## TASK INSTRUCTIONS
Wherever "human" occurs in the entries, copy the line that holds it.

########################################

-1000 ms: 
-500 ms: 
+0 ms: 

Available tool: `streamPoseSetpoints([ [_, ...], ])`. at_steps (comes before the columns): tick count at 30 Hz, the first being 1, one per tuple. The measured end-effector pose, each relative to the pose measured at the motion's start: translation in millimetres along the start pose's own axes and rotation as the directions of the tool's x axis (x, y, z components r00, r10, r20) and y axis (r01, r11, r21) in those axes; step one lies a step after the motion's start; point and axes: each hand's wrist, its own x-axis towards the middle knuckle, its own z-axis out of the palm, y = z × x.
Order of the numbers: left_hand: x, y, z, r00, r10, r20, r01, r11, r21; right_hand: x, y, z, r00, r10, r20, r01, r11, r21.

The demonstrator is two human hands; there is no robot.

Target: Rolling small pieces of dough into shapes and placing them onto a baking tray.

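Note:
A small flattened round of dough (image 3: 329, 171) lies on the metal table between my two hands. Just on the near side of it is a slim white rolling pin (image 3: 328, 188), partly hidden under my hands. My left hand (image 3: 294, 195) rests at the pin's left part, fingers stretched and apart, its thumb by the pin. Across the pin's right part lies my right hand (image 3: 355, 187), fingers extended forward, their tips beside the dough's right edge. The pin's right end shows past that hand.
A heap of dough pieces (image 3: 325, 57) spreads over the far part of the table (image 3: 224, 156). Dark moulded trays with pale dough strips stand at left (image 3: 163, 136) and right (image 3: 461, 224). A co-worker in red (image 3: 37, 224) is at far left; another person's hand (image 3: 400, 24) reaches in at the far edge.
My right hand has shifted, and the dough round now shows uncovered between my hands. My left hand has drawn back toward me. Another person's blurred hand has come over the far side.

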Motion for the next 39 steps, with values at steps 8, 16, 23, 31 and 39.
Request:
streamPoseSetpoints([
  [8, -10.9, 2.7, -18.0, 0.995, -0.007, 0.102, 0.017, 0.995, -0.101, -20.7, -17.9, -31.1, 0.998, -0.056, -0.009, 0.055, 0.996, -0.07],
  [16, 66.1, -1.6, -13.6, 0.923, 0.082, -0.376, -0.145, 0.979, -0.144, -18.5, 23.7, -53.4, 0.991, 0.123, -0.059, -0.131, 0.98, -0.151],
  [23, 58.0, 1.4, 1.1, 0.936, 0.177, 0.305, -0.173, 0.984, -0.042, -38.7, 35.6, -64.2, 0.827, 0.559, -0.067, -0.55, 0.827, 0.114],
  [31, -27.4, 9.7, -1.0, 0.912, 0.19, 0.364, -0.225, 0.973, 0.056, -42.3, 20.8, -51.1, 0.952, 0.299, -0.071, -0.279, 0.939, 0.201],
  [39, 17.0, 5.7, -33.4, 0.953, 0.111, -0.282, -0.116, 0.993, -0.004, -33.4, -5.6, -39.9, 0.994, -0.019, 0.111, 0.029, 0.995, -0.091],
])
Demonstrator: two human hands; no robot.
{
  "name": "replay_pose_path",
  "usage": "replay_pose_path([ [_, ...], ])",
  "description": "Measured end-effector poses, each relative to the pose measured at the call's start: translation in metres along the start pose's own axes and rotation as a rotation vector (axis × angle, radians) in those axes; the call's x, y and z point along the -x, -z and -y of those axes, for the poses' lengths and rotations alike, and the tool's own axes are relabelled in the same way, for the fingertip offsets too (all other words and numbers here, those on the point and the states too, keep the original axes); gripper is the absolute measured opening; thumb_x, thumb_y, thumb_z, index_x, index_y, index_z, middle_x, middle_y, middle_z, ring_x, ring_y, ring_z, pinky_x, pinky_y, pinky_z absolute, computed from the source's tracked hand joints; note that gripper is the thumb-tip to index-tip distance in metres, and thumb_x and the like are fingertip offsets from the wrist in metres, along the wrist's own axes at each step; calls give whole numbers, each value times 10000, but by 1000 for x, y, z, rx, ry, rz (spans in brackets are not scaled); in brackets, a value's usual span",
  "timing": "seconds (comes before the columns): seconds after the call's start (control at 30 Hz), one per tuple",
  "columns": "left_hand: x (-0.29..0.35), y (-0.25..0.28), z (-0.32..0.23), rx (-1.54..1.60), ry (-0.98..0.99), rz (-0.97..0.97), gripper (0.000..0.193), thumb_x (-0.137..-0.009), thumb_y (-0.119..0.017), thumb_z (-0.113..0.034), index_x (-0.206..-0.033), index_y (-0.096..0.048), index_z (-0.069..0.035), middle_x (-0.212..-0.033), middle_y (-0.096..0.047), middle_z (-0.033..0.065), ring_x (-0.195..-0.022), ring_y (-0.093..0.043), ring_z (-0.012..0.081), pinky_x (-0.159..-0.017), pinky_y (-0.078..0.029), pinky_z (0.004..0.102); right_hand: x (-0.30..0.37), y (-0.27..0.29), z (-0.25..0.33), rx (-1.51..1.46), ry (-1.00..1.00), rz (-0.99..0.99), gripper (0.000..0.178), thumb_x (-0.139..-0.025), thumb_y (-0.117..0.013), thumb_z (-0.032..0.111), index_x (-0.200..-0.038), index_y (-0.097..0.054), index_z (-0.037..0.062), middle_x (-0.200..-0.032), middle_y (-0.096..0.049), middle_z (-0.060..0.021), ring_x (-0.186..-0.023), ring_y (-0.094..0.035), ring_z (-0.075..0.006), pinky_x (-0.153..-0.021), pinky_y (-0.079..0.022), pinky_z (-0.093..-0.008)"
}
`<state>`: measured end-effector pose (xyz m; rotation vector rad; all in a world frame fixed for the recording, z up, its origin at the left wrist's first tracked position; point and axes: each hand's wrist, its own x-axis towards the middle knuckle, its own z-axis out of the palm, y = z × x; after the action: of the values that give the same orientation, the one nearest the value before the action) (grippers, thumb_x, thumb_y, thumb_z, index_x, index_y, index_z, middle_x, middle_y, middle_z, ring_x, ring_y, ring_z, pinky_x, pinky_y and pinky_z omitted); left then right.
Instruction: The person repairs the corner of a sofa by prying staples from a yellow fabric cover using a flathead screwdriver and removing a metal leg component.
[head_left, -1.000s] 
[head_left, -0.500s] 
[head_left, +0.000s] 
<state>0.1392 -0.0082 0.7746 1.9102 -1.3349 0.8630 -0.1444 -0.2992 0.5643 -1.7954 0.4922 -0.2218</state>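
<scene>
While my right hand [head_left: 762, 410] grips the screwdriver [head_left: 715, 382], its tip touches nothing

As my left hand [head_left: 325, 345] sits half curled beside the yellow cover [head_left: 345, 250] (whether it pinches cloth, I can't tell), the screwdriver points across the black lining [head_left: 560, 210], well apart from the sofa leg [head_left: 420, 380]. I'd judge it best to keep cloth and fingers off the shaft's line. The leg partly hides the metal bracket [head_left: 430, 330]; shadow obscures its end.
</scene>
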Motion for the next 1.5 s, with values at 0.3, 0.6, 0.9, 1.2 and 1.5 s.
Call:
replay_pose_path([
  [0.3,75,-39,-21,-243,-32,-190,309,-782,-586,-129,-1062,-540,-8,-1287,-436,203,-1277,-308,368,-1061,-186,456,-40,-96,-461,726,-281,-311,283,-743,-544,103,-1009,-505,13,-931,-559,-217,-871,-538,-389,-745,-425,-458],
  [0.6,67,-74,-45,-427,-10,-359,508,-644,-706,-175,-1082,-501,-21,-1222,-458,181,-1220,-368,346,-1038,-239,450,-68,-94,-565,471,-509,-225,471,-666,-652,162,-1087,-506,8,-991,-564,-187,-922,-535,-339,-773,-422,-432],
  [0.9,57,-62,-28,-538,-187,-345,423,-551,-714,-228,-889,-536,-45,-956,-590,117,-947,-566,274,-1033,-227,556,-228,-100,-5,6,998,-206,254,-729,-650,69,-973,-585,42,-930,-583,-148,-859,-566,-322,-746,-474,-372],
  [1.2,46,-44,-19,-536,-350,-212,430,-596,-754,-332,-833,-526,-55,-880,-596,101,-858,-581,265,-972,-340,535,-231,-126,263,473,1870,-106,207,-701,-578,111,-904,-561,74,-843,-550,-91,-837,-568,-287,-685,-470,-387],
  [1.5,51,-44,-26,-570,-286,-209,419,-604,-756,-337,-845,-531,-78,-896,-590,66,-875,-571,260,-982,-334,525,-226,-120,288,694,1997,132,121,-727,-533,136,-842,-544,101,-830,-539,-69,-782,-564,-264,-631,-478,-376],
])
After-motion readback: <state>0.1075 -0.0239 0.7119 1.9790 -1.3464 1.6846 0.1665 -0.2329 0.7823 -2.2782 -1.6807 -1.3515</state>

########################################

## RESPONSE TO THE EXERCISE
The demonstrator is two human hands; there is no robot.
Demonstrator: two human hands; no robot.

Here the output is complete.